● **Work required**:
Go through the data that follows and restate each line exactly as it reads.

● **Supplied material**:
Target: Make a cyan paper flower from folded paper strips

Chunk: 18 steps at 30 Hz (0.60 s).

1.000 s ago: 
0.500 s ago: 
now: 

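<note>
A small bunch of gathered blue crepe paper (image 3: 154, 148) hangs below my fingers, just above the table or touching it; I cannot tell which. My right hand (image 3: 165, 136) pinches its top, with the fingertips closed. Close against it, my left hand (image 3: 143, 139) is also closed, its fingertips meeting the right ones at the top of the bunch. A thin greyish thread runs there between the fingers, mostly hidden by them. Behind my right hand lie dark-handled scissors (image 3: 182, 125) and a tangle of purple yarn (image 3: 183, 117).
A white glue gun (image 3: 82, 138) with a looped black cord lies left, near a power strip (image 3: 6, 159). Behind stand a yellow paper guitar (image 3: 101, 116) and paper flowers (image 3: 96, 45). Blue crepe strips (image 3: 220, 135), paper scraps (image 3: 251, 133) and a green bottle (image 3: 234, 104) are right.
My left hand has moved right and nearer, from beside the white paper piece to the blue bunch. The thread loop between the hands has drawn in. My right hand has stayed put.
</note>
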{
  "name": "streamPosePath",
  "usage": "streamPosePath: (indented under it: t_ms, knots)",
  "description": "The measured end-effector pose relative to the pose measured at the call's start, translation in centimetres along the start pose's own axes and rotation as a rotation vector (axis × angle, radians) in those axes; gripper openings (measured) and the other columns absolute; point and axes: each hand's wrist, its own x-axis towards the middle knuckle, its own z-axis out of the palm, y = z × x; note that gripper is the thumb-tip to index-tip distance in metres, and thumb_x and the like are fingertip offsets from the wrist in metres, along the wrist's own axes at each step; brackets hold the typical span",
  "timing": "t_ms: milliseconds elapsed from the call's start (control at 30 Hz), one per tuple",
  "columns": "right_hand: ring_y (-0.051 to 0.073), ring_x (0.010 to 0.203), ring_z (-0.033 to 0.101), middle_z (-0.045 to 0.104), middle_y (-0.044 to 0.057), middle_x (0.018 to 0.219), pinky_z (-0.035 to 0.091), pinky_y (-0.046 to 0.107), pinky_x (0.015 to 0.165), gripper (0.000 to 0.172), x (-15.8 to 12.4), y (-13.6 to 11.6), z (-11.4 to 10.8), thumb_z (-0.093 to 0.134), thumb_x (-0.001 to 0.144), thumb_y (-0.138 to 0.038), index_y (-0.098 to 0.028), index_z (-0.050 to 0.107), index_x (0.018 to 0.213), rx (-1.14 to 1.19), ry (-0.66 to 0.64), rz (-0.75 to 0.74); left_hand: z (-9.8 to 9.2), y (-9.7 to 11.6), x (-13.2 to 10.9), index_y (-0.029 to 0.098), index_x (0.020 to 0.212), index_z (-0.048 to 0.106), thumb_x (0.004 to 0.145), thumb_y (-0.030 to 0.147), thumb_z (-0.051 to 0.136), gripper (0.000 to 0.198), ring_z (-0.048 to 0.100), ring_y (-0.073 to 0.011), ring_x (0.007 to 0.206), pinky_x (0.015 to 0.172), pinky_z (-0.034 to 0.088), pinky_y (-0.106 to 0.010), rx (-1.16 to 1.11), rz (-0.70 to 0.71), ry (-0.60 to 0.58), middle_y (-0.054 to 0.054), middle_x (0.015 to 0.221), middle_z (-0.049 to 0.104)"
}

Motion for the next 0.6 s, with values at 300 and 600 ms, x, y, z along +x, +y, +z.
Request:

● **Response to this task**:
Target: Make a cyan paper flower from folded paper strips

Chunk: 18 steps at 30 Hz (0.60 s).

1.000 s ago: 
0.500 s ago: 
now: 

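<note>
A small bunch of gathered blue crepe paper (image 3: 154, 148) hangs below my fingers, just above the table or touching it; I cannot tell which. My right hand (image 3: 165, 136) pinches its top, with the fingertips closed. Close against it, my left hand (image 3: 143, 139) is also closed, its fingertips meeting the right ones at the top of the bunch. A thin greyish thread runs there between the fingers, mostly hidden by them. Behind my right hand lie dark-handled scissors (image 3: 182, 125) and a tangle of purple yarn (image 3: 183, 117).
A white glue gun (image 3: 82, 138) with a looped black cord lies left, near a power strip (image 3: 6, 159). Behind stand a yellow paper guitar (image 3: 101, 116) and paper flowers (image 3: 96, 45). Blue crepe strips (image 3: 220, 135), paper scraps (image 3: 251, 133) and a green bottle (image 3: 234, 104) are right.
My left hand has moved right and nearer, from beside the white paper piece to the blue bunch. The thread loop between the hands has drawn in. My right hand has stayed put.
</note>
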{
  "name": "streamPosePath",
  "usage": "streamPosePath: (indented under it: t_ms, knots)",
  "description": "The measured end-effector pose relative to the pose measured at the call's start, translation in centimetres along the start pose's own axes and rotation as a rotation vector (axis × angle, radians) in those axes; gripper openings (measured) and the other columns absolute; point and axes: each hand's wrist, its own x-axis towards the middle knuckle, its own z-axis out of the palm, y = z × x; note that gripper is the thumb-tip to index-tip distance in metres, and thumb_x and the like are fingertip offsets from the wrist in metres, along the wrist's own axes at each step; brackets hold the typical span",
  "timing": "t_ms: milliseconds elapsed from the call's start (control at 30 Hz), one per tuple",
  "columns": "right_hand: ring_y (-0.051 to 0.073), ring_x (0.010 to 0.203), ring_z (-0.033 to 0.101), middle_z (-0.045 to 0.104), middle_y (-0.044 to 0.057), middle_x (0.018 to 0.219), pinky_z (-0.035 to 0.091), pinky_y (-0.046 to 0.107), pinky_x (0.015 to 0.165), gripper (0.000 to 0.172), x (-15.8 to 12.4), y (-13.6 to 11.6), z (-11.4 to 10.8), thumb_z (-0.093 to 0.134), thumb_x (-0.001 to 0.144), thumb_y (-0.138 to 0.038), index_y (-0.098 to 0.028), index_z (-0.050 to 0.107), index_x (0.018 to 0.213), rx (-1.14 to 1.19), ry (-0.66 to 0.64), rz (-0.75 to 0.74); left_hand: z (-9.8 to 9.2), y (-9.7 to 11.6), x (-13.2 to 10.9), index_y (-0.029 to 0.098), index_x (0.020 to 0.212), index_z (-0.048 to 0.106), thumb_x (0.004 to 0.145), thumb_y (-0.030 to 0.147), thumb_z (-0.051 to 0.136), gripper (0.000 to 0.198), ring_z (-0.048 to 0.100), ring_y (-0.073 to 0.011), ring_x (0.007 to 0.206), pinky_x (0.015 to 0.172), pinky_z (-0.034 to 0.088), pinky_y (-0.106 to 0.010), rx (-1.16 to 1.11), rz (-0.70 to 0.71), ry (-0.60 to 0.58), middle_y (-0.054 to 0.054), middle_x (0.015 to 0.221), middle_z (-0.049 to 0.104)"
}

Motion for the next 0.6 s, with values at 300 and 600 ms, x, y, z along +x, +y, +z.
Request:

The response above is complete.